-------- Records provided --------

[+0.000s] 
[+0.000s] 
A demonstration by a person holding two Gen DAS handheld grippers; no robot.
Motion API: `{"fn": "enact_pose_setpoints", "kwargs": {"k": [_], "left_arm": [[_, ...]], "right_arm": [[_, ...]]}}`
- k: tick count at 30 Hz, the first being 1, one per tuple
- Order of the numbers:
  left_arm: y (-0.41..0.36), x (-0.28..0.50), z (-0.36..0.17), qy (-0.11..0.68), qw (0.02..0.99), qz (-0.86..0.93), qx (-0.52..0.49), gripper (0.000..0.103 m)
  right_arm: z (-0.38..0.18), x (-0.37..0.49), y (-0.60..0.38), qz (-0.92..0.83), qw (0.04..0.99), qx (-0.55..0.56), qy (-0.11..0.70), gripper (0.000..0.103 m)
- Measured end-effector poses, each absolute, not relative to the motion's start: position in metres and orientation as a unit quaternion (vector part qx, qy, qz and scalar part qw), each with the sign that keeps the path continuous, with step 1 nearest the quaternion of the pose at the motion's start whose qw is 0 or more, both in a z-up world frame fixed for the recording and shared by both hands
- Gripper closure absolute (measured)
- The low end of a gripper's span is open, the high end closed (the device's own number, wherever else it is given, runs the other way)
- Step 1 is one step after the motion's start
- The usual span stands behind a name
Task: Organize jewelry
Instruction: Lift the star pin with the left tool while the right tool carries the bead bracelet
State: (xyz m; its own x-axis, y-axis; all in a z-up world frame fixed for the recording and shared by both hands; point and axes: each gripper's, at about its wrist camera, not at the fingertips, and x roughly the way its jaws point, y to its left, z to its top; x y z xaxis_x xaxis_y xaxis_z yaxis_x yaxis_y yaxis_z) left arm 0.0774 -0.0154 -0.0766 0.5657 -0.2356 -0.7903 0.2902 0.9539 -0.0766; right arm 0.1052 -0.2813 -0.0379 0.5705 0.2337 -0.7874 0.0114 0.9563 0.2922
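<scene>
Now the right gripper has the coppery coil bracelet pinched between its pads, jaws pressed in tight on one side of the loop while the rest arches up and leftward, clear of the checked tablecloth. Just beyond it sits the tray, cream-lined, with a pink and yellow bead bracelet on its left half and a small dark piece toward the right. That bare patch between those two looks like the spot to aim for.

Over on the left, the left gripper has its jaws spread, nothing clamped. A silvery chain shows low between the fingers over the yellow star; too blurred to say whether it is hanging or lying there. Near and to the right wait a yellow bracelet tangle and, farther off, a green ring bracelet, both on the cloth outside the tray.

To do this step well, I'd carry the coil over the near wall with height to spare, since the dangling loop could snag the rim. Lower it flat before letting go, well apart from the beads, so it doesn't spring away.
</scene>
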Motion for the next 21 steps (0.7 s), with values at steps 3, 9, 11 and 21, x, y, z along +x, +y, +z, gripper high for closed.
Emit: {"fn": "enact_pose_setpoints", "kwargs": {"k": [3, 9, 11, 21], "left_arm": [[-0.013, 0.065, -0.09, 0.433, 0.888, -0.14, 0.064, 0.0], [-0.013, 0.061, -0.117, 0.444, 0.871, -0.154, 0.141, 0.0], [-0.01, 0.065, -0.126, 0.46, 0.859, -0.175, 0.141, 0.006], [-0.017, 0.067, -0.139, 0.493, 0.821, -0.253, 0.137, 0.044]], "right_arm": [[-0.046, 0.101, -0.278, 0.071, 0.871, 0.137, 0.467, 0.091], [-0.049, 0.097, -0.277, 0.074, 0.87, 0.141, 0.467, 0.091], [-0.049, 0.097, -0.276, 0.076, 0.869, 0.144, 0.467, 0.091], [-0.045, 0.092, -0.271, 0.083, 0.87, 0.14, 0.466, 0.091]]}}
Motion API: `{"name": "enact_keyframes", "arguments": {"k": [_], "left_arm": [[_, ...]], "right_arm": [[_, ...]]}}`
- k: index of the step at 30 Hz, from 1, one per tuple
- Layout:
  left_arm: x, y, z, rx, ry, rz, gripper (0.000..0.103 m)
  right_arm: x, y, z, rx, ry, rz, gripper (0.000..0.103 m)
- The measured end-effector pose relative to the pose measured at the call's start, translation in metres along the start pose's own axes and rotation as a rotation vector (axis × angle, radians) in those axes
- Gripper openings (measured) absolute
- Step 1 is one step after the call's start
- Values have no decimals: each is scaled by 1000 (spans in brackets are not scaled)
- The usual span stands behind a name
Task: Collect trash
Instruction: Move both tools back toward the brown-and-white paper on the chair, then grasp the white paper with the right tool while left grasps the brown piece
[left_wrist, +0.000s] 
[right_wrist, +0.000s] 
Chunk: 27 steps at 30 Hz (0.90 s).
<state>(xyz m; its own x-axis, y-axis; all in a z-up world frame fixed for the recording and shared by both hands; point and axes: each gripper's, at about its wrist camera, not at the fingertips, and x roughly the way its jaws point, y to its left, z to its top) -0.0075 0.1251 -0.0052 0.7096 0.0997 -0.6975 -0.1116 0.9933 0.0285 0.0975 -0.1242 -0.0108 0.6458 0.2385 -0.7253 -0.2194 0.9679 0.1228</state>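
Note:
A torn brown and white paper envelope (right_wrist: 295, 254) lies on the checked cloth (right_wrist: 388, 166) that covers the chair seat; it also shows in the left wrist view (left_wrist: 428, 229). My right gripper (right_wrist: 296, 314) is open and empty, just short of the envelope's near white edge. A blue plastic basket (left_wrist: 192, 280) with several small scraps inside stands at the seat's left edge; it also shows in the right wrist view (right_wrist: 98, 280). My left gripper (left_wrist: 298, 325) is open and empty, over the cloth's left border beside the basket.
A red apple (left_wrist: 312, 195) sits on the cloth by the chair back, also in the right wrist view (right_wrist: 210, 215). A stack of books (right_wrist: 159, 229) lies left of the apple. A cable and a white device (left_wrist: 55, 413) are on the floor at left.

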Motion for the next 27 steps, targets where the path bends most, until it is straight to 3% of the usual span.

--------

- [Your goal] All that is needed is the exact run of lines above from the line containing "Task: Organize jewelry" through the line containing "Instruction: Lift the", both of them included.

- [Answer area]
Task: Organize jewelry
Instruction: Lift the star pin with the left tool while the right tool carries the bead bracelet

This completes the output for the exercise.